Der VDA-Präsident Bernhard Mattes hat Verbote rund um den Klimaschutz als einen Angriff auf die freie Meinung kritisiert. Die jüngsten Anti-Auto-Proteste von Klimaschützern bezeichnete er als Angriff auf die Meinungsfreiheit. Der Präsident des Verbands der Automobilindustrie (VDA) stellt sich damit hin, um zu verhindern, dass die Debatte um den Klimaschutz in Deutschland zu einer Entweder-Oder-Frage wird.

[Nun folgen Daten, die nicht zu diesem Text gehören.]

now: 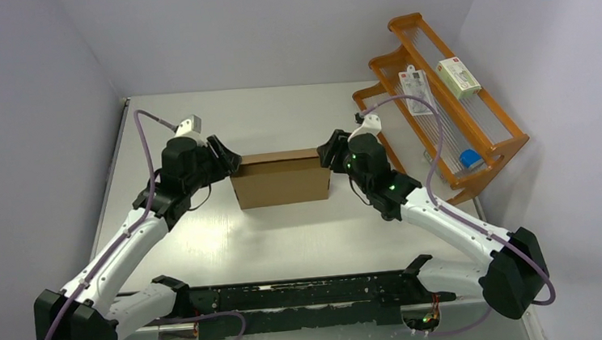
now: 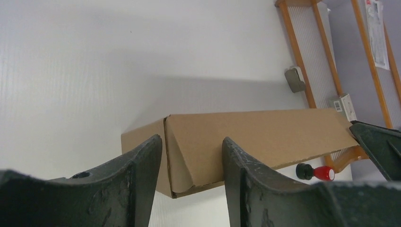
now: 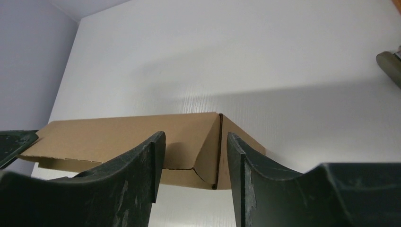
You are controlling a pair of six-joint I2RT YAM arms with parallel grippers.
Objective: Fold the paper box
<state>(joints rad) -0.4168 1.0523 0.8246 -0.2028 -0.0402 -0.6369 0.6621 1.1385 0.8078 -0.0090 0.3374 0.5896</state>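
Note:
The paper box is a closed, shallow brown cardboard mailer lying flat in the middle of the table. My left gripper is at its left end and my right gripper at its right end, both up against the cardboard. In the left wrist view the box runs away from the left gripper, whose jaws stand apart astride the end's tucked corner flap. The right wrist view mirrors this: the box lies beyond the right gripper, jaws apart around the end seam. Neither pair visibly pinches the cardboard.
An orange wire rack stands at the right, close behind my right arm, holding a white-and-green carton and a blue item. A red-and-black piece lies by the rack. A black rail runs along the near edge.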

Laut Mattes muss das Ziel der Massnahmen sein, die CO2-Reduktion und den Wunsch der Menschen nach individueller Mobilität in Einklang zu bringen. Mattes meint, dass es nicht über Verbote machbar ist und wer Verbote fordert, sich politisch auf dem Holzweg befindet.

Nach seiner Meinung muss man die Autobranche auch akzeptieren, denn wer stigmatisierende Aufkleber auf die SUVs fremder Leute klebe, die Automesse IAA oder Verkehrsknotenpunkte etwa in Berlin blockiere, „muss sich fragen lassen, wie er es mit der berühmten Freiheit der Andersdenkenden hält“, kritisierte Mattes.

Laut Mattes stellt sich die Autobranche der Kritik, sagte Mattes, betont aber auch, dass die Öffnung zum Diskurs reichlich spät erfolgte.